L'avènement des sociétés modernes est le fruit d'une révolution
morale consistant à accorder la priorité au juste sur le bien. Autrement
dit, pour les Modernes, la voie légitime de sortie d'un conflit fait passer
l'effort pour s'entendre et vivre ensemble avant les convictions privées
de chacun quant au bien. Malgré cela, les sciences sociales se sont
généralement gardées de prêter aux individus une pleine capacité
de réflexion sur l'ordre social qu'ils créent. Pour sortir des impasses qui
en résultent et proposer une approche renouvelée des choix moraux,
cet ouvrage s'organise autour de deux interrogations principales.
En premier lieu, comment raisonne un acteur qui s'efforce d'accorder
la priorité au juste ? L'étude d'un sondage sur des opinions économiques
permet d'éclairer les raisons d'un «spectateur équitable» et d'observer
que celui-ci s'affirme particulièrement dans les cas où les intérêts et
l'ambition d'imposer sa conception du bien pèsent peu. Les justifications
de ce spectateur sont efficientes parce qu'elles reposent sur
des arguments susceptibles d'être endossés par tous. En rendre compte
suppose toutefois de s'appuyer sur une théorie des motivations qui,
sans rejeter le rationnel, n'oublie pas le raisonnable qui l'encadre.

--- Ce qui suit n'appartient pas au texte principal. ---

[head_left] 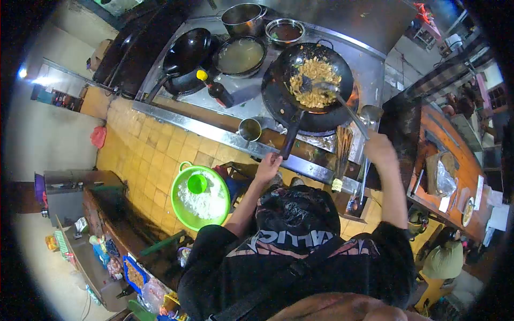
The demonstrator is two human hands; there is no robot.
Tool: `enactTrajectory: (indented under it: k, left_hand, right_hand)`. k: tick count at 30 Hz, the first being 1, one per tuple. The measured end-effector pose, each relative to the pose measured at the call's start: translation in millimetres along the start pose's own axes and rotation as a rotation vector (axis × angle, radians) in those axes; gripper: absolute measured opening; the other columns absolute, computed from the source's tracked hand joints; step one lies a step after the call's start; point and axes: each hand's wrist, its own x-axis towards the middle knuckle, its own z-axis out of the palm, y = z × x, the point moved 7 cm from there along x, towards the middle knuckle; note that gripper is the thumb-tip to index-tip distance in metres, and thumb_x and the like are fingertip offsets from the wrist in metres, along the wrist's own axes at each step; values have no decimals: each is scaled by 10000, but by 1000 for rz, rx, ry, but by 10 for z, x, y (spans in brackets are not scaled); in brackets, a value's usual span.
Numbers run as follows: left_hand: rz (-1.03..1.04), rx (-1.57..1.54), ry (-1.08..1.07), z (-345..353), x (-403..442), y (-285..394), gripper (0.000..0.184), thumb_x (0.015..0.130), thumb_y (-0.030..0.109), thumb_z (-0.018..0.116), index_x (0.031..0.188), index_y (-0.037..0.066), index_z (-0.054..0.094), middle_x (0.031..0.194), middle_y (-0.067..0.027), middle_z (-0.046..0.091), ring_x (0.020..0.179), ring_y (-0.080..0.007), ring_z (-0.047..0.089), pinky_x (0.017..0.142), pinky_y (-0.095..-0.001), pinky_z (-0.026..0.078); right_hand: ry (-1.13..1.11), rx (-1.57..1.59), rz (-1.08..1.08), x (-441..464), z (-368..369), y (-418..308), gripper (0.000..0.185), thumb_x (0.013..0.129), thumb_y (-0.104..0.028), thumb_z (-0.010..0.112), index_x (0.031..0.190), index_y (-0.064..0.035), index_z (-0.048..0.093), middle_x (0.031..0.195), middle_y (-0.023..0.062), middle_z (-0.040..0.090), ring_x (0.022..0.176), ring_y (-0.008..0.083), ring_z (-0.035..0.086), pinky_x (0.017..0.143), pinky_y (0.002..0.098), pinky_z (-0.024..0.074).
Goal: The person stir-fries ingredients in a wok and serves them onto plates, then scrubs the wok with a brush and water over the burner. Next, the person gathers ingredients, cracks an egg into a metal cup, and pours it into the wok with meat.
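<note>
Black cloth shirt (308, 267) faces round wok (284, 64); right hand (379, 150) grasps slender metal utensil (350, 113) reaching inside; left hand (267, 168) at wok's straight handle (292, 135), grip indeterminate.

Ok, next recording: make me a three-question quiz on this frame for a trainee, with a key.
1. Which thing is the right hand gripping?
a) the pot
b) the long-handled utensil
c) the green cup
2. True or false: the left hand is inside the green basin.
3. Fill in: the dark bottle on the stove has a ____ cap.

Key: 1. b; 2. False, it is at the end of the wok handle; 3. yellow.
</note>
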Motion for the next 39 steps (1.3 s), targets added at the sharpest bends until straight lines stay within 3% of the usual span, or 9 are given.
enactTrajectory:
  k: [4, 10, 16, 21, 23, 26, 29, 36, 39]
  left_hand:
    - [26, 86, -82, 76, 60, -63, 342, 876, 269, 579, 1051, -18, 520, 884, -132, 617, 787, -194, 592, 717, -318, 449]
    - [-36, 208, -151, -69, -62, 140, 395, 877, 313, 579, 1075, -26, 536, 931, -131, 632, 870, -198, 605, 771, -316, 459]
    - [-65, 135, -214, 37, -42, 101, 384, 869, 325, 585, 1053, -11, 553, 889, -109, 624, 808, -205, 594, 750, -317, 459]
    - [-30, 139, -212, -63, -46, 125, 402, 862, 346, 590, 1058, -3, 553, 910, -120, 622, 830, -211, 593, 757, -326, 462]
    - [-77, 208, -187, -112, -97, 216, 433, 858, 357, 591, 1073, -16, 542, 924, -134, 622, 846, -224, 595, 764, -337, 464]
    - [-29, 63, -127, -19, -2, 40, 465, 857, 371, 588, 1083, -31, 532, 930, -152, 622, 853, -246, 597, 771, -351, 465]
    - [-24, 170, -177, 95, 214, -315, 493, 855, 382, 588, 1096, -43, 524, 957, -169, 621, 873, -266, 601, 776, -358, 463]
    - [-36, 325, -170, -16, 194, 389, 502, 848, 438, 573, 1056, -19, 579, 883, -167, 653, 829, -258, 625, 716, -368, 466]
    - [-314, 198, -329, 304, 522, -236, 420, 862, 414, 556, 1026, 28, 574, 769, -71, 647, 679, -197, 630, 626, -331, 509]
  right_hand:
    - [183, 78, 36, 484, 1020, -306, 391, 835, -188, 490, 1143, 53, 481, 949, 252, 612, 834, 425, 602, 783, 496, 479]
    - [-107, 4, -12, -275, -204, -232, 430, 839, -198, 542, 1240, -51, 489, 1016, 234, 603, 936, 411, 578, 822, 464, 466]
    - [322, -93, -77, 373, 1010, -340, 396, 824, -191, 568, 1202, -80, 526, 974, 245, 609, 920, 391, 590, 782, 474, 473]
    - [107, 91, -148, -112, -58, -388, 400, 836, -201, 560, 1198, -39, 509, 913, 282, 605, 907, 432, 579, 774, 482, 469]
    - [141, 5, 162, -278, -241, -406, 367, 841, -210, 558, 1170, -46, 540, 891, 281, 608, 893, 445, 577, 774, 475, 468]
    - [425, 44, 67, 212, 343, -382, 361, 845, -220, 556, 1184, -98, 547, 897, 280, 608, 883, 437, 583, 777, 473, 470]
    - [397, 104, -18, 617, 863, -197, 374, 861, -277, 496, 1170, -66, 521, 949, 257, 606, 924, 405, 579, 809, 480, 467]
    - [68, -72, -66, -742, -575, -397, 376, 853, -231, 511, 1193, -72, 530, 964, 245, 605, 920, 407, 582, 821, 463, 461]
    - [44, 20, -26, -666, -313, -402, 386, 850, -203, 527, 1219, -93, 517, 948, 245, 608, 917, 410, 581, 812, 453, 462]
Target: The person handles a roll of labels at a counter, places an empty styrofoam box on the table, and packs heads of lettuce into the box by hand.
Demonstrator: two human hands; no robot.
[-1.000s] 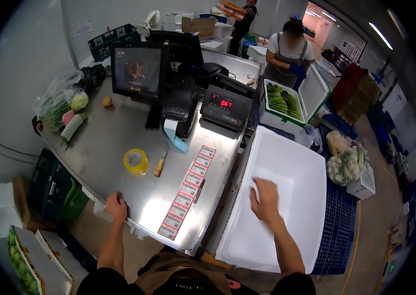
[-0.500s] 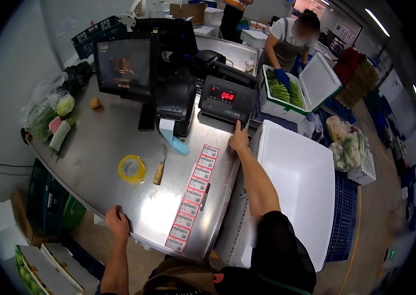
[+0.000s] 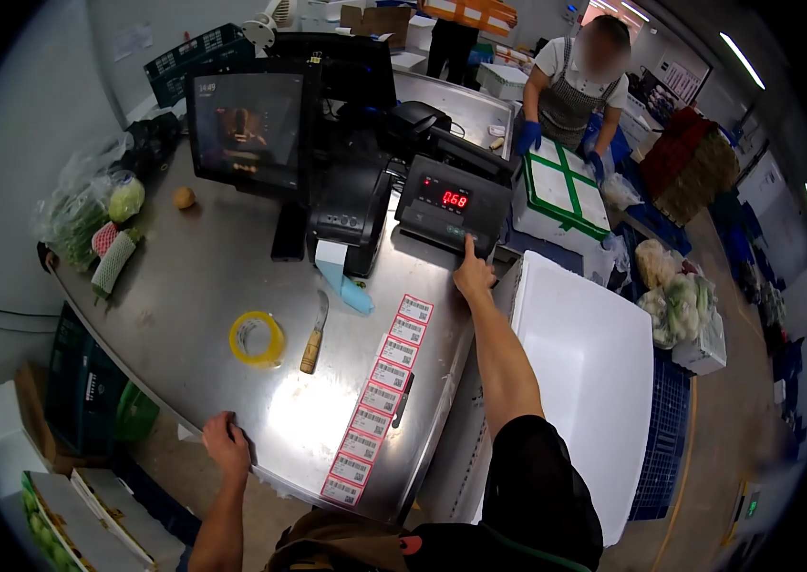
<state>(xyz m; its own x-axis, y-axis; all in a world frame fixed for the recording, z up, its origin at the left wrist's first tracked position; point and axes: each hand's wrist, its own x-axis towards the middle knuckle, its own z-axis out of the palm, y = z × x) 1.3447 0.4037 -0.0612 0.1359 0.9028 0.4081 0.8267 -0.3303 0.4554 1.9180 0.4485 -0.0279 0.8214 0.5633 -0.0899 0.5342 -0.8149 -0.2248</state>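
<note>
My right hand [image 3: 475, 276] reaches to the black scale display [image 3: 453, 205], which shows red digits reading 0.68. Its index finger is stretched out and touches the buttons along the lower edge; the other fingers are bent and hold nothing. At the near left edge of the metal table [image 3: 203, 286], my left hand [image 3: 226, 444] rests with its fingers curled at the rim. Between the hands lie a strip of red-bordered barcode labels [image 3: 377, 398], a knife with a wooden handle [image 3: 311, 349] and a roll of yellow tape [image 3: 277, 341].
A white foam box [image 3: 580, 353] stands open beside the table on the right. Beyond it, a co-worker in blue gloves holds a closed foam box [image 3: 566, 186] with green tape. A monitor [image 3: 247, 129], a label printer [image 3: 351, 214] and bagged vegetables [image 3: 89, 219] occupy the table's far side.
The co-worker has shut the lid over the green vegetables in the foam box. My right index finger remains at the scale's buttons, and the view has shifted slightly.
</note>
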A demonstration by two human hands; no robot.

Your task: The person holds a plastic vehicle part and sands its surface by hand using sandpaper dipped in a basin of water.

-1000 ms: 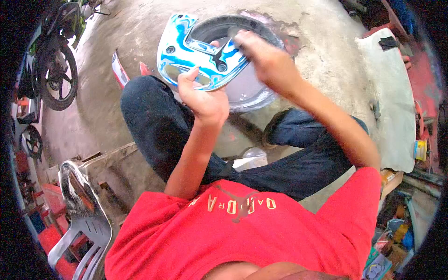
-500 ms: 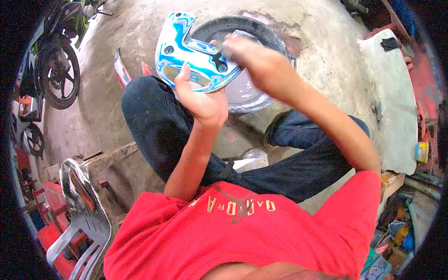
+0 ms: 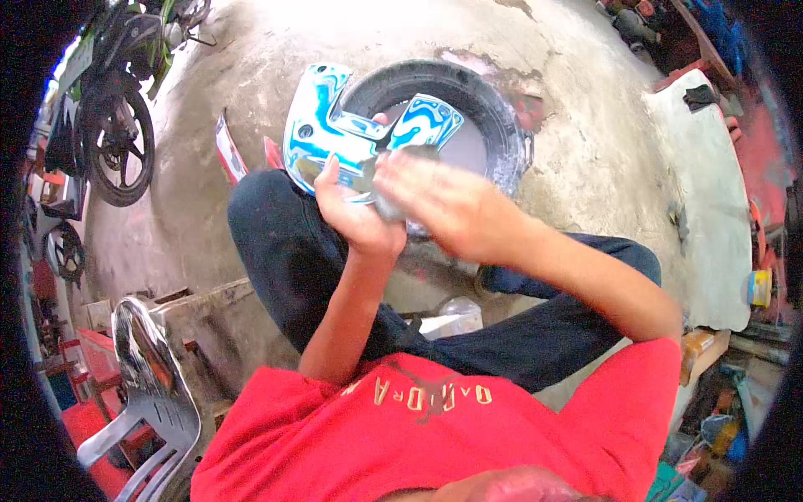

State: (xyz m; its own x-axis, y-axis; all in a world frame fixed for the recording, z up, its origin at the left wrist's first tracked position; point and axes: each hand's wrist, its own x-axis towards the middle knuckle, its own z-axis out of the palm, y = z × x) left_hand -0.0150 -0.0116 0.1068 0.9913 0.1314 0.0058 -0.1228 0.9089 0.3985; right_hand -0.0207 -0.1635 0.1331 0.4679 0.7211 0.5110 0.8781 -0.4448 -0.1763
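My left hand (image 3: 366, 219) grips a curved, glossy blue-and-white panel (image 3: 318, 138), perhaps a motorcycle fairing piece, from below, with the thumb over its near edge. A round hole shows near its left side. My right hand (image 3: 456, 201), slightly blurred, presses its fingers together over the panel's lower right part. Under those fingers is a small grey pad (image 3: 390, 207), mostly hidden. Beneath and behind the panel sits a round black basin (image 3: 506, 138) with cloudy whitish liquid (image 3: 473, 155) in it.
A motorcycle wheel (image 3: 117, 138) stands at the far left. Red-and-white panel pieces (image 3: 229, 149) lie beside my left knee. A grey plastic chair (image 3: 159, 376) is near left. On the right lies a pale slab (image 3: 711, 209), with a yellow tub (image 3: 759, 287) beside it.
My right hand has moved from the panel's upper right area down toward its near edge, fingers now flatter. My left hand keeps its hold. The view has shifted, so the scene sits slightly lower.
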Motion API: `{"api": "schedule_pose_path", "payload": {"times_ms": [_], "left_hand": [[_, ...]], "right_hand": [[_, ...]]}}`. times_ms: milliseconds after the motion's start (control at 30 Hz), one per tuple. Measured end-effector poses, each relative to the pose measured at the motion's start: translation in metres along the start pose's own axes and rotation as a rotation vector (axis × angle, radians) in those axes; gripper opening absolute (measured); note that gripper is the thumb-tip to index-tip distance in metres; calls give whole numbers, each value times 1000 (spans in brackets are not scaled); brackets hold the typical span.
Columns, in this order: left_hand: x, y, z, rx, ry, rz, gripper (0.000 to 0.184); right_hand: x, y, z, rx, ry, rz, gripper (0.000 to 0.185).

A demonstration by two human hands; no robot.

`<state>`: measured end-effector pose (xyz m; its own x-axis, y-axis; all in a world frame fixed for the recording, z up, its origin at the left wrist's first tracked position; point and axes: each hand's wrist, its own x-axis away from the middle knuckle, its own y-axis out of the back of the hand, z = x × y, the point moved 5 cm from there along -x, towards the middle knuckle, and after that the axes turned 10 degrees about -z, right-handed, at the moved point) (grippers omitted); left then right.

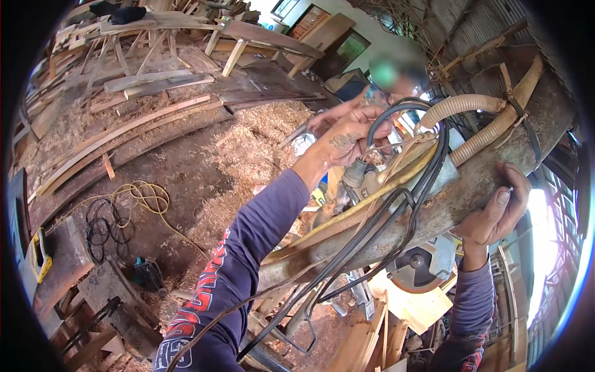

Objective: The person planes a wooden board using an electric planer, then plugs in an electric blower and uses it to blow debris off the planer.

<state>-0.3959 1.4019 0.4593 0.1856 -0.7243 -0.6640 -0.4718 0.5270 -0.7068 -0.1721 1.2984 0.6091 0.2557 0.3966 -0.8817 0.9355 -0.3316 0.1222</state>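
My left hand [350, 139] is raised in the middle of the view, its fingers closed on a loop of black cable [403, 105]. Below it, partly hidden, are a dark plug-like fitting [355, 173] and a yellow cable [390, 189] running along a thick, dusty grey pipe [443, 201]. My right hand [493, 211] is at the pipe's lower edge on the right, with fingers curled against it and thumb toward me. Ribbed beige hoses [465, 108] are bound to the pipe by a black strap. Several black cables [353, 254] hang down from it.
Another person's arm [338, 116] reaches in behind my left hand. A circular saw blade [414, 266] shows under the pipe, beside wooden boards [421, 310]. Wood shavings [254, 136] cover the floor. A yellow cord [145, 198] lies coiled at left; a long wooden table [273, 40] stands behind.
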Motion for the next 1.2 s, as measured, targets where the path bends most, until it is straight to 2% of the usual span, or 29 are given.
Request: {"api": "schedule_pose_path", "payload": {"times_ms": [100, 167, 233, 300, 400, 433, 500, 567, 633, 767, 833, 867, 1033, 1100, 1133, 1200], "left_hand": [[-3, 2, -8, -129, -58, 91, 21], [-8, 10, -10, -164, -45, 43, 18], [-14, 10, -13, -233, -128, 175, 20], [-21, 15, -11, -224, -114, 178, 24], [-24, 13, -10, -149, -52, 271, 41], [-22, 9, -11, -148, -46, 272, 41], [-20, 4, -13, -98, -9, 273, 27], [-20, 4, -9, -75, 73, 227, 33], [-23, 3, -9, -18, 72, 281, 42], [-22, 1, -6, -79, 102, 304, 46], [-21, -6, -9, -78, 48, 393, 43], [-19, -3, -8, -96, 79, 362, 38], [-17, 17, -1, -80, 86, 343, 35], [-9, 42, -1, -287, 73, 78, 34], [1, 51, -4, -316, 54, -3, 33], [29, 68, -13, -346, -3, -142, 32]], "right_hand": [[-1, 0, 0, -26, -4, -2, 38], [0, -1, 0, -40, -15, -6, 38], [1, 0, -1, -59, -23, -18, 37], [1, 2, -2, -13, -28, 3, 36], [0, 2, -1, 32, 8, 5, 36], [1, 1, -1, 37, 4, 5, 36], [1, -1, 0, -54, -13, -29, 34], [1, -2, 1, -55, -24, -39, 34], [1, -2, 1, -57, -33, -48, 33], [1, -1, 1, -74, -16, -47, 31], [0, 1, 1, -62, -14, -41, 31], [0, 1, 1, -68, 6, -28, 31], [-3, 1, 3, -34, 23, 7, 28], [-2, 1, 3, 45, 58, 13, 25], [1, 0, -4, -25, 26, -23, 24], [-4, 0, -5, 94, 161, 58, 25]]}}
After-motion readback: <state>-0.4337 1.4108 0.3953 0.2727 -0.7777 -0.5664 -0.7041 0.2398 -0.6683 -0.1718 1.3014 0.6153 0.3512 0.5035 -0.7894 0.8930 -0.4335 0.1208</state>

En second lieu, quel principe de justice un acteur cherche-t-il à
mettre en oeuvre lorsqu'il accorde la priorité au juste ? Résumé en
quelques mots, ce principe se ramène à celui d'une justice comme
accord unanime sur des règles impartiales pour surmonter un conflit.
En examinant la logique qui le sous-tend nécessairement, on perçoit
mieux que c'est toujours pour en évincer les exigences que les théories
concurrentes de la justice (libertarisme, utilitarisme ou communautarisme)
se heurtent à de fortes objections.
Au total, ce principe est au fondement de la cohésion sociale et,
contrairement à ce que son ancrage ferme sur la liberté pourrait laisser
supposer, il ne s'accommode d'aucun relativisme moral.